▶ [DESCRIPTION OF THE TASK]
Scan the records for the string "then". State how many lines contain it and add nothing.

Stored items
···

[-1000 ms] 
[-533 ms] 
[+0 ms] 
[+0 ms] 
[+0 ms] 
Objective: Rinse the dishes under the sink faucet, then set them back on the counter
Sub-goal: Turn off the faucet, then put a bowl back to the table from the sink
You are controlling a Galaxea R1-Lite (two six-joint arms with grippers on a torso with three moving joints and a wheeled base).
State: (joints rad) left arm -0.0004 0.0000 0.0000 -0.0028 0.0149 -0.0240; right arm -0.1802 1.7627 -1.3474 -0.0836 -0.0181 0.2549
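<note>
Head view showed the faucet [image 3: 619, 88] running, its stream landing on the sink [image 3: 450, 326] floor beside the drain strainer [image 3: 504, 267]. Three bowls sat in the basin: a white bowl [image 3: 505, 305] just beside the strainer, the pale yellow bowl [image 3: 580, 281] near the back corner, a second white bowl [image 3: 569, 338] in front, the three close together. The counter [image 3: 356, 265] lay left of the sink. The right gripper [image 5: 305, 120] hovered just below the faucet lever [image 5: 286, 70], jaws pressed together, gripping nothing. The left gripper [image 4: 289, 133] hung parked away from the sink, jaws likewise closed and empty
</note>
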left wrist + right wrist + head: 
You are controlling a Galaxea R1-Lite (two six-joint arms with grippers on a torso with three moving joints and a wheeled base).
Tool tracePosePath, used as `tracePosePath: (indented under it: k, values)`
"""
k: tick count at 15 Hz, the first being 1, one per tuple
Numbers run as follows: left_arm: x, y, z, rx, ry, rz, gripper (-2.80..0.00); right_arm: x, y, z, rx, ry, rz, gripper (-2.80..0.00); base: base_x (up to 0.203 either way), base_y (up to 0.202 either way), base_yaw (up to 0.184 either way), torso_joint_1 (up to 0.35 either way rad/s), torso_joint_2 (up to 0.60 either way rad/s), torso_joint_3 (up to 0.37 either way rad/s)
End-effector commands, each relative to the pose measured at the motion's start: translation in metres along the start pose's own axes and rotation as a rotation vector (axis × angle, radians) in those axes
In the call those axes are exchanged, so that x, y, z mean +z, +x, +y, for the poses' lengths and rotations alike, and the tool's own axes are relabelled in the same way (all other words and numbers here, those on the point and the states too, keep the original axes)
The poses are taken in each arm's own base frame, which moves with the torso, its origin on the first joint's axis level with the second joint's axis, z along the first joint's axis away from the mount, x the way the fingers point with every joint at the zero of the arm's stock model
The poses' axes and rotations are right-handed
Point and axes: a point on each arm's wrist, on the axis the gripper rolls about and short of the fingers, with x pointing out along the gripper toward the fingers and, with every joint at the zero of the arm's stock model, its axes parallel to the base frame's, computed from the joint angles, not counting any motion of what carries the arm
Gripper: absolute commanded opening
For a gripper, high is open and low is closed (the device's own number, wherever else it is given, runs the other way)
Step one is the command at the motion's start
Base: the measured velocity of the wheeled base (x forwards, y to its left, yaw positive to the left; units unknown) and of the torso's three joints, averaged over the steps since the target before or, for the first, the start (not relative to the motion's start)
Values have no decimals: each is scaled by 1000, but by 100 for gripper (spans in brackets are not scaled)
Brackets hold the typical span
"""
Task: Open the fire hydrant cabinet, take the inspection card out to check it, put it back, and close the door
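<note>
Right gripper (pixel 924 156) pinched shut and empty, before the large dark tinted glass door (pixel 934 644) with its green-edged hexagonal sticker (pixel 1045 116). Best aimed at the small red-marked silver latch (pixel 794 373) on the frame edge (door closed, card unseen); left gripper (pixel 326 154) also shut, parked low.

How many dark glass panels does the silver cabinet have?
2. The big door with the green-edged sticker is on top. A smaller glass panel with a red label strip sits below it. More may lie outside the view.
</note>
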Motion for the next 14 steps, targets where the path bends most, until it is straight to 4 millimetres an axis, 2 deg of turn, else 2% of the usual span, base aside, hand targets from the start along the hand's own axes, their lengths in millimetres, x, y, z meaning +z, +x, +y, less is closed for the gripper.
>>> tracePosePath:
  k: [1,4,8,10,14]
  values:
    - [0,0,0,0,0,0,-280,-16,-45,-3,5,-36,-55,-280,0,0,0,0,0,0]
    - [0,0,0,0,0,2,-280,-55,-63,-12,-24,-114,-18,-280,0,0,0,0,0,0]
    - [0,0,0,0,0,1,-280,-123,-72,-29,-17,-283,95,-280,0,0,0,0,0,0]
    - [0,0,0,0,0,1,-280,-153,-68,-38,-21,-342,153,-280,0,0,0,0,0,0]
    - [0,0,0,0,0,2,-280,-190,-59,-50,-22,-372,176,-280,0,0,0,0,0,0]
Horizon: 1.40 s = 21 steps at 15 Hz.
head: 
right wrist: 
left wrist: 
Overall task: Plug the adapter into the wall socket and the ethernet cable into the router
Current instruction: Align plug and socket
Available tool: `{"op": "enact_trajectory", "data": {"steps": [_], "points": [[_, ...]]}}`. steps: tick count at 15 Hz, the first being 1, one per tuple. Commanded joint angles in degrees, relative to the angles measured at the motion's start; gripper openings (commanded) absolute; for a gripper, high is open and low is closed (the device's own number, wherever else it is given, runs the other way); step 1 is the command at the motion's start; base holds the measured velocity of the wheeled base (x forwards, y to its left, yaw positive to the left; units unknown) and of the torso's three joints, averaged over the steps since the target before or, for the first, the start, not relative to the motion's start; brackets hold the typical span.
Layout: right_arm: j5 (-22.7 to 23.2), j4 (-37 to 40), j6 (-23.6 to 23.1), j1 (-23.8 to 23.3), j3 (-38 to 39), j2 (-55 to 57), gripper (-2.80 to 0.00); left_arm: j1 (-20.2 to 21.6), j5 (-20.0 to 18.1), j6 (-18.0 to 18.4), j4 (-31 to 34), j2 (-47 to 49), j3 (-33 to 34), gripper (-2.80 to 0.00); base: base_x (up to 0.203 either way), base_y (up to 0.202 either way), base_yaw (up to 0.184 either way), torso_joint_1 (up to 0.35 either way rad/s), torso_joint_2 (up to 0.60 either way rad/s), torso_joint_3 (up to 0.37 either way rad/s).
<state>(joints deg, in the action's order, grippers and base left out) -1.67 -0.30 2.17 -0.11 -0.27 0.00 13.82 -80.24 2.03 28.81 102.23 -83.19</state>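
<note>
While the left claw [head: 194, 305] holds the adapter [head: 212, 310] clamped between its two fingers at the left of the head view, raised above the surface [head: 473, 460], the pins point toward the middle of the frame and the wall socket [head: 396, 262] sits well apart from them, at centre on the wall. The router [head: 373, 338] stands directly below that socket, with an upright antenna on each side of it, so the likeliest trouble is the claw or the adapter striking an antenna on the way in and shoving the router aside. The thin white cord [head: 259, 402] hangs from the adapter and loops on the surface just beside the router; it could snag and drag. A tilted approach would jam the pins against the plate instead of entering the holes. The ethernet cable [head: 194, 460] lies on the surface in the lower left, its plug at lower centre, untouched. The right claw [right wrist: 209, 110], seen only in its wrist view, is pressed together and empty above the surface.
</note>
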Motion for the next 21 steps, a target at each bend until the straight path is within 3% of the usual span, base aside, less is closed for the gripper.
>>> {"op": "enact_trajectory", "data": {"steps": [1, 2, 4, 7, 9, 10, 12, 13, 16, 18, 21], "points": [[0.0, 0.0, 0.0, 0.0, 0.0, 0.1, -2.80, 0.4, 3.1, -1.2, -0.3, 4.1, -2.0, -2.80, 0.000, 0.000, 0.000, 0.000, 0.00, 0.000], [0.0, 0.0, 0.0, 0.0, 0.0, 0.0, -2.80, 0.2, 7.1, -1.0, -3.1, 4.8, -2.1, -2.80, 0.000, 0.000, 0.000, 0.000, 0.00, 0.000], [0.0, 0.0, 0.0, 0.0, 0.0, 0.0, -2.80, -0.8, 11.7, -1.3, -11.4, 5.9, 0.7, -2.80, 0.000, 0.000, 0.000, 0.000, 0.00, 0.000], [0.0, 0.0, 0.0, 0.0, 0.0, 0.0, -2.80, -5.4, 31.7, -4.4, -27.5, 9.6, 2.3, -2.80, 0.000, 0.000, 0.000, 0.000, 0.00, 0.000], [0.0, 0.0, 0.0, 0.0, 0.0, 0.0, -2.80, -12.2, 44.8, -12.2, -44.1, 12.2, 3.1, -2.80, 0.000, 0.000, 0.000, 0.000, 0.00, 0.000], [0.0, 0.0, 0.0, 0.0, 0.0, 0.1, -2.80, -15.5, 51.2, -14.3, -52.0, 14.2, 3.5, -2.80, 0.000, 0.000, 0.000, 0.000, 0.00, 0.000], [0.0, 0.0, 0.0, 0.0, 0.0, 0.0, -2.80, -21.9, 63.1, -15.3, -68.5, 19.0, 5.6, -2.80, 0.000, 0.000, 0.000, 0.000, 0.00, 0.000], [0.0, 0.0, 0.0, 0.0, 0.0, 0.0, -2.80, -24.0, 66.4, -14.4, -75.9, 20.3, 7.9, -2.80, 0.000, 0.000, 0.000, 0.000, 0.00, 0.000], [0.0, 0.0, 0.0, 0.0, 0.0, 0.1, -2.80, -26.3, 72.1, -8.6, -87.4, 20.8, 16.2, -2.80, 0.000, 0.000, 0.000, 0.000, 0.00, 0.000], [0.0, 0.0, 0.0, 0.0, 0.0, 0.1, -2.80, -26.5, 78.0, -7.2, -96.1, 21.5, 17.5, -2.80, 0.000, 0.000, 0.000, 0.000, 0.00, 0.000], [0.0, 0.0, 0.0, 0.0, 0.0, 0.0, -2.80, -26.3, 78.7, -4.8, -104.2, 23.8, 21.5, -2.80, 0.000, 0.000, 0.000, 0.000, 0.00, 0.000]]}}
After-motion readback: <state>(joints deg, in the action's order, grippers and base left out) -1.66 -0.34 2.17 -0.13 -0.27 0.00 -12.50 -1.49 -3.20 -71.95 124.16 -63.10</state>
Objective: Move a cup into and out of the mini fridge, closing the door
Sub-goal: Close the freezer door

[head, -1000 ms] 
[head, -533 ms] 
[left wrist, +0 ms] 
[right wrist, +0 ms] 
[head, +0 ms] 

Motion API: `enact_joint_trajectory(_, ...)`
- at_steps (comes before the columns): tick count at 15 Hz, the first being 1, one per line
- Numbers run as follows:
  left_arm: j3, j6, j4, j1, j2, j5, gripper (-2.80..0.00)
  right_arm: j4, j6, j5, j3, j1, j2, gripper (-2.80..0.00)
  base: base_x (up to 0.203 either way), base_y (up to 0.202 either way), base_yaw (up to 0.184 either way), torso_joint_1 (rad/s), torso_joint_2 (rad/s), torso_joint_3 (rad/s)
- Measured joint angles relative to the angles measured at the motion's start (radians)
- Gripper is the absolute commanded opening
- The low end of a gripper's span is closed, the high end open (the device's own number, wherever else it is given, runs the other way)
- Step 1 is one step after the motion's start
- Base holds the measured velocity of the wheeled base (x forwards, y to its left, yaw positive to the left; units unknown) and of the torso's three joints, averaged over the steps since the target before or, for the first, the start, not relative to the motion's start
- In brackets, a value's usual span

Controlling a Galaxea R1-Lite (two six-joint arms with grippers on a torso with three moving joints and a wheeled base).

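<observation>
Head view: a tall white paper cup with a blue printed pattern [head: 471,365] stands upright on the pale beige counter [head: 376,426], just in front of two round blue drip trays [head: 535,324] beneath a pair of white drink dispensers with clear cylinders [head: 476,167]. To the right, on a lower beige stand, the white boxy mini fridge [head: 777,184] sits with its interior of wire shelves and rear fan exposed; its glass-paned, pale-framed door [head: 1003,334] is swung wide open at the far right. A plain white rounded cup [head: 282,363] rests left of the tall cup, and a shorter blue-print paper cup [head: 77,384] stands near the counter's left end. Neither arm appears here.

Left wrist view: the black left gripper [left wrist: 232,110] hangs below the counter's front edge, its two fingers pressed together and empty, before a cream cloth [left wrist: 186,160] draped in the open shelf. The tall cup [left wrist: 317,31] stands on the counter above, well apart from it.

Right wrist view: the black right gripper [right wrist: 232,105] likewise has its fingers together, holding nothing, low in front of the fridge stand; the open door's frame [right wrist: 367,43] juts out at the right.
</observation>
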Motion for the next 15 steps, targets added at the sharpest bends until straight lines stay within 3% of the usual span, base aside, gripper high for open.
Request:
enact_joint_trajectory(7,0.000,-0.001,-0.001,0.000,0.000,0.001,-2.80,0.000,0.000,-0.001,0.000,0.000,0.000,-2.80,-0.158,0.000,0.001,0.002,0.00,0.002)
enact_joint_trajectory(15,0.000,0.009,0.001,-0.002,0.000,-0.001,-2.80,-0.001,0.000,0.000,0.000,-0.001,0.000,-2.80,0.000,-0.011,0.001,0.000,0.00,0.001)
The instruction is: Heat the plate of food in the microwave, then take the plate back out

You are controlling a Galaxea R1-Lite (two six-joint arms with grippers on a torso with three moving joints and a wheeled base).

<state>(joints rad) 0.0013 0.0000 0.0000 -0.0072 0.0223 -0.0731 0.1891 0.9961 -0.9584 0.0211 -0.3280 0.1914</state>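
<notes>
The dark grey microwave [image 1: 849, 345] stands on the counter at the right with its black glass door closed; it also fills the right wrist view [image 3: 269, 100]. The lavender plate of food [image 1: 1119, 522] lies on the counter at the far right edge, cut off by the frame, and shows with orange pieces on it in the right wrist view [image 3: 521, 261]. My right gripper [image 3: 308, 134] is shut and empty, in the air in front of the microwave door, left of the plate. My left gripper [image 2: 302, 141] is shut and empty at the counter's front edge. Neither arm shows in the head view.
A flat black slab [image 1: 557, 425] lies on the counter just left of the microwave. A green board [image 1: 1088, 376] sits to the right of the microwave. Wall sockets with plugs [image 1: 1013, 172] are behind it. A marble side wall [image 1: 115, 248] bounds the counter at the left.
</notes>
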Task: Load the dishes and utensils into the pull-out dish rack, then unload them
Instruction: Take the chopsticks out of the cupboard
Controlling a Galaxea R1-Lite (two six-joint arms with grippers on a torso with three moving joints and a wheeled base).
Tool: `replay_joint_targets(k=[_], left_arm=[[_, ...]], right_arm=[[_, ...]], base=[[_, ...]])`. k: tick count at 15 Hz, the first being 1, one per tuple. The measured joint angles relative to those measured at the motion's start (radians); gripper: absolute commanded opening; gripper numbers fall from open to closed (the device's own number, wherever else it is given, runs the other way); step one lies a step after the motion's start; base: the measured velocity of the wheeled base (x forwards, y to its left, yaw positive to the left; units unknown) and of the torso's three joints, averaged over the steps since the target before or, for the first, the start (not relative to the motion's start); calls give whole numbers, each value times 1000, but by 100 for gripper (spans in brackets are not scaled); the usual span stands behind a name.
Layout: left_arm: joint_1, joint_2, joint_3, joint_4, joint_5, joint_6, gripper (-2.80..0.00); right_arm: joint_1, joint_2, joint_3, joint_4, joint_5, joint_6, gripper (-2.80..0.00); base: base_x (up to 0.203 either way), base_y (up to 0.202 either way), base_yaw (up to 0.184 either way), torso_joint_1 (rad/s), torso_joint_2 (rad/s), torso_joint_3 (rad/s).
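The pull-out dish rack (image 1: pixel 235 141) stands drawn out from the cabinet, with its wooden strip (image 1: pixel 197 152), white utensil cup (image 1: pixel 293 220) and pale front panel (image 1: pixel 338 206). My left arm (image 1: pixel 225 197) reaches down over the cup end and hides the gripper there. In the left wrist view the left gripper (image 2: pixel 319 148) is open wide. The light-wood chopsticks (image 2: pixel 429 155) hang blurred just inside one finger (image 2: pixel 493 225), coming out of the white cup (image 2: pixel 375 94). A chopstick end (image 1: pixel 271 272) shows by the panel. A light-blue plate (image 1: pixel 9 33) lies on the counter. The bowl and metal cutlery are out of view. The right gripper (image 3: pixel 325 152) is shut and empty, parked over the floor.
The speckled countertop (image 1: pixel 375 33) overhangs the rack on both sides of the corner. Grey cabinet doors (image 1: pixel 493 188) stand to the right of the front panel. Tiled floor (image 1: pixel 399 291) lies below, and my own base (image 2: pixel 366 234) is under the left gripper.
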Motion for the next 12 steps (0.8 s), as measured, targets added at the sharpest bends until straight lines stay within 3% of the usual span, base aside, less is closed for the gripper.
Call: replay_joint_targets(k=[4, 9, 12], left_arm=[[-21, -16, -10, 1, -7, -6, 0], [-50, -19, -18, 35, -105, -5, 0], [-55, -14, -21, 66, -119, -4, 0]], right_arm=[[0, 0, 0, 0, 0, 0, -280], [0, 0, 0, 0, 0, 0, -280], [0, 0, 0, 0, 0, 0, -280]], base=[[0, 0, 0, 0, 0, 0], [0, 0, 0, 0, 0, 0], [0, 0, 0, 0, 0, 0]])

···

▶ [ANSWER TO THIS TASK]
4